The GENERATION HD-1 study is a randomized, multi-center double-blind placebo-controlled Phase III study performed in 18 countries across 100 sites.
- There were 791 participants enrolled
- Participants were clinically diagnosed with adult-onset manifest HD, aged 25-65 years of age, and with CAP scores of greater than 400
- Participants received 120mg of tominersen either every 8 weeks or every 16 weeks or placebo every 8 weeks
The iDMC recommended to stop dosing while continuing to follow-up participants for safety and clinical outcomes in March 2021. The review was unblinded at week 69 (month 17).
Key findings of Generation HD-1 study at week 69 showed:
- Tominersen 120 mg every 8 weeks was unfavorable compared to placebo
- Benefit : Risk in 120mg every 16 week was not clear. Safety profile comparable to placebo however no apparent benefit was observed
Generation HD-1 Post Hoc Exploratory analysis
Objective was to determine whether there was a subgroup of patients that could benefit from tominersen, and whether outcomes were dependent on disease burden.

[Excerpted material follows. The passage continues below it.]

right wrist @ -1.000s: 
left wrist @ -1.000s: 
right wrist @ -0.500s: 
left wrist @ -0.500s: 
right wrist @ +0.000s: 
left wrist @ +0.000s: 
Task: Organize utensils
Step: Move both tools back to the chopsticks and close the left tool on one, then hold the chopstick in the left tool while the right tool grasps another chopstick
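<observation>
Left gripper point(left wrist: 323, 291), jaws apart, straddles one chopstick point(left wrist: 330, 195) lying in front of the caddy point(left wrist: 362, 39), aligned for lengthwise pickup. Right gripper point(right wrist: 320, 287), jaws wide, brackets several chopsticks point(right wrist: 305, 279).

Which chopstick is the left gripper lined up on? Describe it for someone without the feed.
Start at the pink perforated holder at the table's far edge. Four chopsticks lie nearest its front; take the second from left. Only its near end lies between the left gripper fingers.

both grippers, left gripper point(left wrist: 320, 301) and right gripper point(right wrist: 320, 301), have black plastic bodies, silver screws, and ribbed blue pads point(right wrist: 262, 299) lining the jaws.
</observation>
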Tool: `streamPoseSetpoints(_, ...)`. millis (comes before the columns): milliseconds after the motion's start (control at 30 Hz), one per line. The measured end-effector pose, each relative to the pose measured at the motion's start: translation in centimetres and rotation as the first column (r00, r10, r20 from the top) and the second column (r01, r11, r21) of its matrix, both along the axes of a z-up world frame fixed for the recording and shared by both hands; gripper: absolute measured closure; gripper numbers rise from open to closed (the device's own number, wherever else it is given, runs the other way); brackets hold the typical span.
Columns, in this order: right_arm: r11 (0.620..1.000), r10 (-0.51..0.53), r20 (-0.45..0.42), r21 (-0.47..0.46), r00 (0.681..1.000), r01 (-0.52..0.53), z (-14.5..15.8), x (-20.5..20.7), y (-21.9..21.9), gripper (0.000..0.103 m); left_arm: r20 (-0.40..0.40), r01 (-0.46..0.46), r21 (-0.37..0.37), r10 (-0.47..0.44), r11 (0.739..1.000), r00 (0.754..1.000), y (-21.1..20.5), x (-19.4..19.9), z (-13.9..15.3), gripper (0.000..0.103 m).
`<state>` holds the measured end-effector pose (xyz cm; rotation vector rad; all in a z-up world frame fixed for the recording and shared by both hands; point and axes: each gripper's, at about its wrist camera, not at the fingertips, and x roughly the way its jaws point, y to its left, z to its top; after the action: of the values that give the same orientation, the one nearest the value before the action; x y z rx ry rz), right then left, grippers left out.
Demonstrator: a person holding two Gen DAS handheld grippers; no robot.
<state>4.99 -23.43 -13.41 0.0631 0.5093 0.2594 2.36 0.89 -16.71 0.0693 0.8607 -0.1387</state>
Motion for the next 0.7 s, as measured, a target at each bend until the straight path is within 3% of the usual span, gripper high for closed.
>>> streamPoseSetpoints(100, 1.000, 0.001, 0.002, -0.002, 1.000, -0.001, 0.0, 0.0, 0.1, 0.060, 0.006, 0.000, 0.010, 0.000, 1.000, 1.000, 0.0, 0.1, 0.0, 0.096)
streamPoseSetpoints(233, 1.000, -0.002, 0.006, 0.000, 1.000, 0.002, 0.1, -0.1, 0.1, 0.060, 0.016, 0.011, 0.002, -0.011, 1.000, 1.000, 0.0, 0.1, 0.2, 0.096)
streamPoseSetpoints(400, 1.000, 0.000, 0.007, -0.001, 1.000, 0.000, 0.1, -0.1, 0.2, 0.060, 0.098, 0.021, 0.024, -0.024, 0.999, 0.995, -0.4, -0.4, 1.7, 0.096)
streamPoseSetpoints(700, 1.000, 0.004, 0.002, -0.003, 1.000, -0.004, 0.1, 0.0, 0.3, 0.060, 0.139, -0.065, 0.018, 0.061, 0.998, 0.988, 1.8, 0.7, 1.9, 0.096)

- Performed univariate and multivariate analysis to determine whether there was a subgroup of patients in Generation HD1 that respond to tominersen, and whether there is a biological reason, as supported by biomarkers
- Key results show potential benefit for low age, lower disease burden patients, as measured by CAP scores in tominersen every 16 week arm. In tominersen every 8 weeks arm, there were unfavorable outcomes, regardless of baseline characteristics
- Whole group analysis showed unfavorable outcomes for tominersen 120mg every 8 weeks compared to placebo, and no apparent benefit for tominersen 120 mg every 16 weeks compared to placebo
- There were four subgroups based on age and disease burden (CAP score)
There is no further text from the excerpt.